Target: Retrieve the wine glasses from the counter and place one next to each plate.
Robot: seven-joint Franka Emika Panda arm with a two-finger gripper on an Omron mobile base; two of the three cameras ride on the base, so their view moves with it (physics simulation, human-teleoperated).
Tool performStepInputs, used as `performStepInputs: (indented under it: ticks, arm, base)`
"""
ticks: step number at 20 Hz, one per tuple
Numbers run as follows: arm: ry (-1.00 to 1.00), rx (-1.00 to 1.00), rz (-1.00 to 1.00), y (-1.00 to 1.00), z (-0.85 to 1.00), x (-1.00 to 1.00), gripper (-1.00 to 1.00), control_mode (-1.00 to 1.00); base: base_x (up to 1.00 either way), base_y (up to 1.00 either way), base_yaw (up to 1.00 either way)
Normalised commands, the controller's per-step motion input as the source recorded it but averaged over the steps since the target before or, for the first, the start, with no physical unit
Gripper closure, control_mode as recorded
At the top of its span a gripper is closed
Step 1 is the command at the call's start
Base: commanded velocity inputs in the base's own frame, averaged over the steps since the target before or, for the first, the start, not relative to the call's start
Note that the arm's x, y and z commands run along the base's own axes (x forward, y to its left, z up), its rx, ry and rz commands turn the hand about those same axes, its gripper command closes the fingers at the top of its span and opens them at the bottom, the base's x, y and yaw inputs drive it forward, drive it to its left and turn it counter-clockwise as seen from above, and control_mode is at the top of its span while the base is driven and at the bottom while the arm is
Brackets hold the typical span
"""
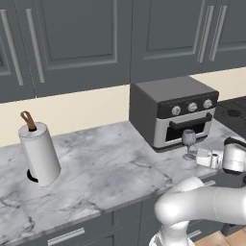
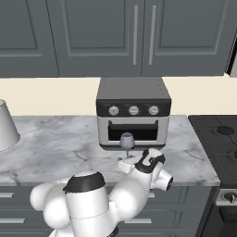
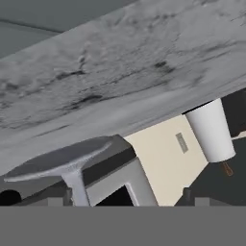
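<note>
Here one wine glass (image 1: pixel 189 139) upright, one toaster oven (image 1: pixel 174 110), one paper-towel roll (image 1: pixel 40 153)

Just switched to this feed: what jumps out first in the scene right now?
A single wine glass stands upright on the counter, right in front of the toaster oven, with the gripper low beside its stem and foot. The hand view shows the foot close up, between the finger tips. Far along the counter stands a paper towel roll, and the black stove lies on the oven's other side.
</note>
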Motion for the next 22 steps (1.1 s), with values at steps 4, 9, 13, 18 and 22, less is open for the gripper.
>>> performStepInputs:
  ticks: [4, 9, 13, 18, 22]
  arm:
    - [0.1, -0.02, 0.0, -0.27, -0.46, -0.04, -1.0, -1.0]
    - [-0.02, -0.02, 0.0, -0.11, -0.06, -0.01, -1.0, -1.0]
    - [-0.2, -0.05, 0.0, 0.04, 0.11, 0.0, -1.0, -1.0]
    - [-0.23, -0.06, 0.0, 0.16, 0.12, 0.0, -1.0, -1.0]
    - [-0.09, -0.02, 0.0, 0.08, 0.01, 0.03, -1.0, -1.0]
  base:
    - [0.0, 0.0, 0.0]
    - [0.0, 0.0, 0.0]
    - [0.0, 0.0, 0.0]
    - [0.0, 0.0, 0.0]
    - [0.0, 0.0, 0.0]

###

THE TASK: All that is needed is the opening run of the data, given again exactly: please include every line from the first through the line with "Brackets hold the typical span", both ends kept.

ANSWER TO THE PROBLEM:
Target: Retrieve the wine glasses from the counter and place one next to each plate.
Robot: seven-joint Franka Emika Panda arm with a two-finger gripper on an Omron mobile base; two of the three cameras ride on the base, so their view moves with it (physics simulation, human-teleoperated).
Tool performStepInputs, used as `performStepInputs: (indented under it: ticks, arm, base)`
"""
ticks: step number at 20 Hz, one per tuple
Numbers run as follows: arm: ry (-1.00 to 1.00), rx (-1.00 to 1.00), rz (-1.00 to 1.00), y (-1.00 to 1.00), z (-0.85 to 1.00), x (-1.00 to 1.00), gripper (-1.00 to 1.00), control_mode (-1.00 to 1.00); base: base_x (up to 1.00 either way), base_y (up to 1.00 either way), base_yaw (up to 1.00 either way)
Normalised commands, the controller's per-step motion input as the source recorded it but averaged over the steps since the target before or, for the first, the start, with no physical unit
Gripper closure, control_mode as recorded
At the top of its span a gripper is closed
Step 1 is the command at the call's start
Base: commanded velocity inputs in the base's own frame, averaged over the steps since the target before or, for the first, the start, not relative to the call's start
Note that the arm's x, y and z commands run along the base's own axes (x forward, y to its left, z up), its rx, ry and rz commands turn the hand about those same axes, its gripper command closes the fingers at the top of its span and opens them at the bottom, the base's x, y and yaw inputs drive it forward, drive it to its left and turn it counter-clockwise as seen from above, and control_mode is at the top of its span while the base is driven and at the bottom while the arm is
Brackets hold the typical span

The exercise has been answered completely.